Problem statement:
Below are lines of data. Give the number of them that contain the string "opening", and nothing else.

=== Begin Enclosure ===

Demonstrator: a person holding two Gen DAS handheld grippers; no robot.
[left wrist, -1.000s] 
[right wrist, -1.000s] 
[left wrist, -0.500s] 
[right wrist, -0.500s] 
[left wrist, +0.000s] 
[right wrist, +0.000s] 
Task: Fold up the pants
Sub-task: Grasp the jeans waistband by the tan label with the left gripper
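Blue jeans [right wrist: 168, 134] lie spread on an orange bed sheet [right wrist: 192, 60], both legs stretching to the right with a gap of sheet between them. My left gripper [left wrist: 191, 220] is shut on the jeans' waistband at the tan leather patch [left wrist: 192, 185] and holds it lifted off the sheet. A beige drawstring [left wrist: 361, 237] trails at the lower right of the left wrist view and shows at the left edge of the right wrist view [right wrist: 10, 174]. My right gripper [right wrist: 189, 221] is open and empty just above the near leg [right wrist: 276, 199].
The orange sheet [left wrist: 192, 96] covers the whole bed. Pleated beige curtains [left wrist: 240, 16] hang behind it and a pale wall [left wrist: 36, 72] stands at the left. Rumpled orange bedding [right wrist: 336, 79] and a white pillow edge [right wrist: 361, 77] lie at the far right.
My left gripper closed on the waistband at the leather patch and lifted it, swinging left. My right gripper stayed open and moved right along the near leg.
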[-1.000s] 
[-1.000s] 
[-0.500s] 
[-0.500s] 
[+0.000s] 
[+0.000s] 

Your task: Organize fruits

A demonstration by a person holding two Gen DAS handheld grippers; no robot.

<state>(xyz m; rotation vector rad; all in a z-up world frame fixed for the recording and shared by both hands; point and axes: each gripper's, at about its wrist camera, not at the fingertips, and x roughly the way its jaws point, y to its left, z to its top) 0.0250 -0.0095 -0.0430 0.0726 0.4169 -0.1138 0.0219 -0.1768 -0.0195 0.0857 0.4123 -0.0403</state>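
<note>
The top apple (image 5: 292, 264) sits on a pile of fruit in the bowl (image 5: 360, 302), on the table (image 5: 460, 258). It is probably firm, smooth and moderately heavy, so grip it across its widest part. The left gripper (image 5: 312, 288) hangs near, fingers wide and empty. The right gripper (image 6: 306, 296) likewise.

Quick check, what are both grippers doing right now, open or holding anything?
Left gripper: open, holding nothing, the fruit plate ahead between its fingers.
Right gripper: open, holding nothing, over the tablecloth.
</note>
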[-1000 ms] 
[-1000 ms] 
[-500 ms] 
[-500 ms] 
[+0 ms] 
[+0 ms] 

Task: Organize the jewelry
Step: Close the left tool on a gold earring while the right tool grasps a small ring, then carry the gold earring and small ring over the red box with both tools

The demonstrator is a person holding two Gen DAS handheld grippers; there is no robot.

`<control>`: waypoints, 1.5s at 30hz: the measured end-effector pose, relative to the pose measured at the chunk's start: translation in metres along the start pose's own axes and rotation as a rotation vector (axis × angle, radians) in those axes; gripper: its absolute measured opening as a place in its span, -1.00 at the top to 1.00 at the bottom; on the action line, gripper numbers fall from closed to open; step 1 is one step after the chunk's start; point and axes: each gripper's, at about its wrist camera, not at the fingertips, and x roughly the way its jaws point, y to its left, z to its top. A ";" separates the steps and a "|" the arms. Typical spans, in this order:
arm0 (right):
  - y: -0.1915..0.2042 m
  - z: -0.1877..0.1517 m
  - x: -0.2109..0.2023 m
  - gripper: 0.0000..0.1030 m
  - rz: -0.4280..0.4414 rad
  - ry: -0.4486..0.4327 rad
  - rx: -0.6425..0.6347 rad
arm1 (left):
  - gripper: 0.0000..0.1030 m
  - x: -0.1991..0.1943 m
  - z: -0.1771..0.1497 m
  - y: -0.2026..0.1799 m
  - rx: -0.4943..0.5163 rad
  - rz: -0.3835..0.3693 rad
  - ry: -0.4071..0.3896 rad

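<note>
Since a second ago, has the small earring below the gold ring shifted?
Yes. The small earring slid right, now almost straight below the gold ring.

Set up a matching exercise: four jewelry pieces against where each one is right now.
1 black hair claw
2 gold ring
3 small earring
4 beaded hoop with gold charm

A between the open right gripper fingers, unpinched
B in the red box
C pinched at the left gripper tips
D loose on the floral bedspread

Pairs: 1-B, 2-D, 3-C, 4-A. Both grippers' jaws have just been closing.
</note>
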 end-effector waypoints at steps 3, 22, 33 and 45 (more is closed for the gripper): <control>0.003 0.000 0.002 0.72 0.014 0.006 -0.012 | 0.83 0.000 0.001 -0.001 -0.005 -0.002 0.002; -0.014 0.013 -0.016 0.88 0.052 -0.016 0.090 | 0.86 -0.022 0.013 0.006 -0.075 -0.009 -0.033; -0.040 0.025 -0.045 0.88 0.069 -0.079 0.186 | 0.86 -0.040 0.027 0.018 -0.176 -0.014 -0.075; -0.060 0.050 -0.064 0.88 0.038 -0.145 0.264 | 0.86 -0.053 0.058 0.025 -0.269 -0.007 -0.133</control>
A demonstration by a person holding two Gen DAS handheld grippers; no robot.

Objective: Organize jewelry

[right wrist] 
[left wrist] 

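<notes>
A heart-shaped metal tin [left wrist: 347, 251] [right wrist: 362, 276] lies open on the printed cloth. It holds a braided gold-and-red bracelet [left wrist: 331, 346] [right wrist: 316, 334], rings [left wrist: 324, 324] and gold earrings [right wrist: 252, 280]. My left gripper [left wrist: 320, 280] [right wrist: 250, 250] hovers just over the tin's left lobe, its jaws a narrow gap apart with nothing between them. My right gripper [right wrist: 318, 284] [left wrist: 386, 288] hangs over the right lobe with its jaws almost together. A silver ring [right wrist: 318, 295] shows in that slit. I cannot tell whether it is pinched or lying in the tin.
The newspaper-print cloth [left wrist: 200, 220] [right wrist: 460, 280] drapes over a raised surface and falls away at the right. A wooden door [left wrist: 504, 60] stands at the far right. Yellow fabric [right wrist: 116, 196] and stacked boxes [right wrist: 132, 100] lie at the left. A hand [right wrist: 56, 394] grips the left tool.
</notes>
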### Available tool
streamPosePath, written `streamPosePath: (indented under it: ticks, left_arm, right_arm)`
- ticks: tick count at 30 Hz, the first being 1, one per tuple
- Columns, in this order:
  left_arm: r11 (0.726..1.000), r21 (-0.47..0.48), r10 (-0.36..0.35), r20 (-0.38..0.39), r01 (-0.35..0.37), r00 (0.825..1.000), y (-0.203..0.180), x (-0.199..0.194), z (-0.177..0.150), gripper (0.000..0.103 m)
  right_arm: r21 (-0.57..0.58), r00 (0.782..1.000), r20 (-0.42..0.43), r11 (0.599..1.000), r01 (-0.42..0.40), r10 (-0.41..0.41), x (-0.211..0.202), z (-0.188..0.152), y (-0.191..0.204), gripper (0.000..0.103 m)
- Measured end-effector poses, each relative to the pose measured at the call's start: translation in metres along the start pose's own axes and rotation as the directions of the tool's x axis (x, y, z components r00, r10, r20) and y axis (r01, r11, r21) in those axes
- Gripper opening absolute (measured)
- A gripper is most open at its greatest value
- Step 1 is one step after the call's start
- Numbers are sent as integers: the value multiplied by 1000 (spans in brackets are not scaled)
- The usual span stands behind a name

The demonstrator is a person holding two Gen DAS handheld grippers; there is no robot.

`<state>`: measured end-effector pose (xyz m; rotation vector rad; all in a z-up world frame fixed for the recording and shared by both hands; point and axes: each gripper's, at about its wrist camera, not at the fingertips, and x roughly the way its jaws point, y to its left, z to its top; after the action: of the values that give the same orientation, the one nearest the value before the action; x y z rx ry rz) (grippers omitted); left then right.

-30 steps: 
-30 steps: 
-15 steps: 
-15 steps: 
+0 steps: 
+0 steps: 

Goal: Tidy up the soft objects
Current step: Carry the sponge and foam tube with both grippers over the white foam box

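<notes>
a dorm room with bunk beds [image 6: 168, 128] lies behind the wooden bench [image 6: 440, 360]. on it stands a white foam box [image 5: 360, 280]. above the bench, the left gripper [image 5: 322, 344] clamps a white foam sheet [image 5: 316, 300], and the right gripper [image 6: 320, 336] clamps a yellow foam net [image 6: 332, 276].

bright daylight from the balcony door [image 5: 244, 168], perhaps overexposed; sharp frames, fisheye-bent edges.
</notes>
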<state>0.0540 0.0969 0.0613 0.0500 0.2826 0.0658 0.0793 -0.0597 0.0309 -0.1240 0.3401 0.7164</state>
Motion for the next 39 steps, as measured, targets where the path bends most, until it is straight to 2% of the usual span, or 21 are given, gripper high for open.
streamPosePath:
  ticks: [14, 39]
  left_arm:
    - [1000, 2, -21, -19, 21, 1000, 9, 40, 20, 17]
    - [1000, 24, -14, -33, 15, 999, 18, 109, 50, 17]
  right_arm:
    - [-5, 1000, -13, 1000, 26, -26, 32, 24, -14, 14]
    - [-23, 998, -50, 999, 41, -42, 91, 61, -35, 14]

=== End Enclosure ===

Exercise output:
2